A bill that would forbid anyone under 21 years old from using or possessing a cell phone in the state of Vermont has been introduced in an apparent bid to make a point about a recently passed gun law.

Democratic state Sen. John Rodgers introduced bill S.212 and told The Barre Montpelier Times he doesn’t think the bill will pass, but wanted to make a point about laws recently passed in the state legislature that raise the smoking age to 21, prohibit those under 21 from buying gun unless they’ve taken a hunter safety course, and require a 24-hour waiting period to buy a gun.

“I have no delusions that it’s going to pass,” Rodgers told the Barre on Wednesday. “I wouldn’t probably vote for it myself,” adding that the state Legislature “seems bent on taking away our Second Amendment rights.”

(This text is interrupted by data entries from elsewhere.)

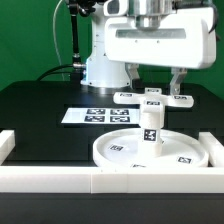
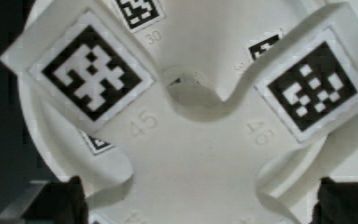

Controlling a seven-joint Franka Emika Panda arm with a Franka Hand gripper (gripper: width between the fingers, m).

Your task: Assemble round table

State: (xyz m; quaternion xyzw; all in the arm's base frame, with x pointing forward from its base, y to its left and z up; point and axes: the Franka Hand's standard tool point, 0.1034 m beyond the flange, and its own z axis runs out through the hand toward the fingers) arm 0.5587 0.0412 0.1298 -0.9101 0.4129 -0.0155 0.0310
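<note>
Black table underneath it all, white barrier bars boxing in the near edge, marker board lying flat toward the back. On to the kit: big rimmed disc resting flat near the front bar, tags facing up, filling the wrist view as a pale floor. Standing upright on the middle of that disc, the short post, tagged on its sides, apparently seated at the centre, though whether fully screwed home cannot be told from here. Behind it, well apart from the disc, the lobed foot lying flat on the table beside the marker board. Up close in the wrist view, two tagged faces of the post splayed out below the camera, so lined up right over it. Smallest last: the gripper hanging above and behind the post, fingers spread wide, clutching nothing; dark fingertips just showing at the corners of the wrist view, clear of the post on both sides. Looks like the post-to-disc step, either tightening it or just finished with it. Next, probably: fetching the foot from the back, which calls for a clean pinch across a narrow part, then lifting it over and setting it square on the post top without knocking the post off true
</note>
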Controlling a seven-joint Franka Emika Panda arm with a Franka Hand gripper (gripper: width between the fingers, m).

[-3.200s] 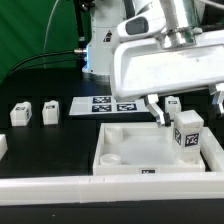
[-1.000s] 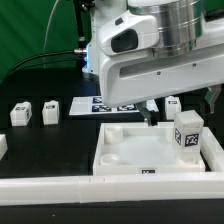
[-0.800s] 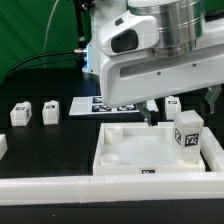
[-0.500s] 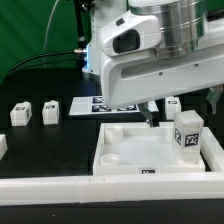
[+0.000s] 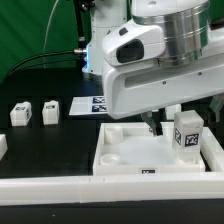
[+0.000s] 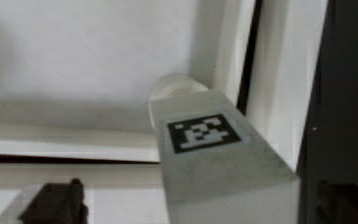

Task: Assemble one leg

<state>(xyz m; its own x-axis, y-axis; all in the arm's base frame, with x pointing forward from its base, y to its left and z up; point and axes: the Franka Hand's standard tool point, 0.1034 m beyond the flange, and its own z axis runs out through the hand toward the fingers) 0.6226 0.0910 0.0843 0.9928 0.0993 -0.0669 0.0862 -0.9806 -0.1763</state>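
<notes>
Wrist view looks down along the leg (image 6: 208, 135), a small white post standing upright with its square tag on one face. The gripper (image 6: 197, 203) hangs above it with the jaws spread wide and nothing in them. One dark fingertip (image 6: 55, 200) shows clear of the post on one side. The other is probably the dark shape at the opposite corner, though that could be the black table. In the exterior view the leg (image 5: 187, 135) stands inside the tray (image 5: 120, 172), close to the wall on the exterior view's right, with the arm's white body hanging over it. The post looks like hard moulded plastic: light, stiff and smooth, so likely to slip under a skewed pinch and to topple on its narrow foot if nudged. The best hold seems to be on two opposite flat sides, square on and towards the upper half. Room is uneven. The tray wall (image 6: 274, 60) runs just beside the leg, leaving one finger only a thin gap, while the other side opens onto bare tray floor. Straight up looks free. Another post (image 5: 172, 104) stands near, just behind the tray. Two more (image 5: 20, 114) (image 5: 50, 111) sit well apart on the exterior view's left, and the marker board (image 5: 100, 104) lies behind.
</notes>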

The two-page bill (pdf) states: “It is clear that persons under 21 years of age are not developmentally mature enough to safely possess them, just as the General Assembly has concluded that persons under 21 years of age are not mature enough to possess firearms, smoke cigarettes, or consume alcohol.”

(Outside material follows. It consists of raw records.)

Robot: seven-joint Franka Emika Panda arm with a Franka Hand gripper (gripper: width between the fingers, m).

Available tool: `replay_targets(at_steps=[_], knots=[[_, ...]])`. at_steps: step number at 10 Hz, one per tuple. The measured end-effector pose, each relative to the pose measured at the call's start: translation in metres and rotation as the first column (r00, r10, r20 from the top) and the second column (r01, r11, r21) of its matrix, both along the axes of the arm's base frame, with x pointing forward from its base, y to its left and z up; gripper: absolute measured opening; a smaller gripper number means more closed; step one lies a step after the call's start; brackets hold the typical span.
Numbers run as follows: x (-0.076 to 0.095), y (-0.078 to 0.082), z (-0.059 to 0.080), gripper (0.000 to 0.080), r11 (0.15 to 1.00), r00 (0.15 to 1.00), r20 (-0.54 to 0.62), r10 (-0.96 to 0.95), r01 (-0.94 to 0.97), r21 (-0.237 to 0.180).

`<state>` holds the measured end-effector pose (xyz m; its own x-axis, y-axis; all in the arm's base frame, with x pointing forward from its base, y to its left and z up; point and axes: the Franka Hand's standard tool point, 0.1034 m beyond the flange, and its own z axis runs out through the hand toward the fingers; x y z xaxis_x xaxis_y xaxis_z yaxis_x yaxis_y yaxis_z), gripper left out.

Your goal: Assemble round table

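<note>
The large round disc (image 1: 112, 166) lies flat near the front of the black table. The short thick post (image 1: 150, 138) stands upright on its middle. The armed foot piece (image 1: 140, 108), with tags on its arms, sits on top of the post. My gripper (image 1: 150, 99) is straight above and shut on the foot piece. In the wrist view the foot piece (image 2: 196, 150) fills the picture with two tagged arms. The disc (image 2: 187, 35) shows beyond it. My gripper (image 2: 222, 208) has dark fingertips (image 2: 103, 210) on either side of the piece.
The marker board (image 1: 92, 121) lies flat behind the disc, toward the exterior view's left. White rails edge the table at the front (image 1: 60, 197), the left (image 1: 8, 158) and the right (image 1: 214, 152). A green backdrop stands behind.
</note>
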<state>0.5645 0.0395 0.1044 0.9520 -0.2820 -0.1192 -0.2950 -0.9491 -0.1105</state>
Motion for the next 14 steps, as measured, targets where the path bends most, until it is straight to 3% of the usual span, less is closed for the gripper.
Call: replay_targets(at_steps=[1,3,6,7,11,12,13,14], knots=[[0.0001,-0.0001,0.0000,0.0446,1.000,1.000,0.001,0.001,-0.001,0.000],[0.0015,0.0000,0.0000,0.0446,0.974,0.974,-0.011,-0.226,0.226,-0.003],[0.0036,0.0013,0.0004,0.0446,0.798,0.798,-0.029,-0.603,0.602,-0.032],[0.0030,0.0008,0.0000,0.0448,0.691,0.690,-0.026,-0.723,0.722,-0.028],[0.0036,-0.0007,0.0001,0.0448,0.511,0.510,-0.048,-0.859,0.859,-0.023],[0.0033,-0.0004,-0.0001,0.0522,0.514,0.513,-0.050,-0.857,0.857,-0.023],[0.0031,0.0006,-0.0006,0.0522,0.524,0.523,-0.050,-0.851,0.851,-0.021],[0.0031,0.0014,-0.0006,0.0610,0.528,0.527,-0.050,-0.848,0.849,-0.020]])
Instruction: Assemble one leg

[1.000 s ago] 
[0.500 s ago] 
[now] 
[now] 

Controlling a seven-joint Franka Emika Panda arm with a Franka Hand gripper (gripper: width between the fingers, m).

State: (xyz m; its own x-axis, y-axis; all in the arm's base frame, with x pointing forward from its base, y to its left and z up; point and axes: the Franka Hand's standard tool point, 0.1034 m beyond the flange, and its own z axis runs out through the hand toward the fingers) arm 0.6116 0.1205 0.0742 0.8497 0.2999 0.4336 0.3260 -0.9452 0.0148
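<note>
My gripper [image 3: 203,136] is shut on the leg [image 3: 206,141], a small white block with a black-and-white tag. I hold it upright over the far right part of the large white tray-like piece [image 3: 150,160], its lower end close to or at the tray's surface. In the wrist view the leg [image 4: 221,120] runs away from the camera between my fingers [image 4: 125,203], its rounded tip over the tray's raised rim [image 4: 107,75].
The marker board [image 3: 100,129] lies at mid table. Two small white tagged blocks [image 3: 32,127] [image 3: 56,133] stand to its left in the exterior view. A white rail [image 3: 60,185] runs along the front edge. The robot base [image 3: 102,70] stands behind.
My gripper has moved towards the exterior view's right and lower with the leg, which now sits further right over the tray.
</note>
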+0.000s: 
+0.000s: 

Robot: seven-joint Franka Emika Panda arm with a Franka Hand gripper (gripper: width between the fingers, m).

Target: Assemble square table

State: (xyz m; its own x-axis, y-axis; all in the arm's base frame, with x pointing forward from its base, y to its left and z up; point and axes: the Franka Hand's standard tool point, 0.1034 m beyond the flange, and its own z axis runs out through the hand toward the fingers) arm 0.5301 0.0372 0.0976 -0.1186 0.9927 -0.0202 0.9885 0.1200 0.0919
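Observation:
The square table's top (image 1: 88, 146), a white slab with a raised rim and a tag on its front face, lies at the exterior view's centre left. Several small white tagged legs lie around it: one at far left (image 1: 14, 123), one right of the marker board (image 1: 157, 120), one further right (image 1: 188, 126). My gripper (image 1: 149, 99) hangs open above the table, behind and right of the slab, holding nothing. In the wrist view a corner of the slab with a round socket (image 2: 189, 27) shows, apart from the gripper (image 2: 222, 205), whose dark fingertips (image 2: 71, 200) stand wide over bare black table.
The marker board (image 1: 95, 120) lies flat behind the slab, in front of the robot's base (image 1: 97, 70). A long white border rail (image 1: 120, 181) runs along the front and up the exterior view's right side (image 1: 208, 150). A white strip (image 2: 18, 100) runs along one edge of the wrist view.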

Violation of the proposed legislation would be punishable by a maximum of a year in jail and/or a $1,000 fine.

In the bill, Rodgers also noted the high rate of fatal car crashes among teenagers and cyberbullying, which some suicides among young people has been attributed to.

“The Internet and social media, accessed primarily through cell phones, are used to radicalize and recruit terrorists, fascists, and other extremists,” he added. “Cell phones have often been used by mass shooters of younger ages for research on previous shootings.”

Michelle Fay, director of Voices for Vermont’s Children, told the newspaper that the bill doesn’t solve the issues noted in it because those under 21 can still access in the internet via computers.

“It feels like a reach, for sure,” she said. “For teenagers, people in their car is a bigger distraction than cellphones,”

“There are so many critical issues impacting the lives of working families in Vermont today, from increasing minimum wage to implementing equitable family and medical leave insurance programs to establishing an office of child advocate,” Fay said in a statement. “We urge the Legislature to focus on the important work at hand instead of getting tied up in hollow diversions.”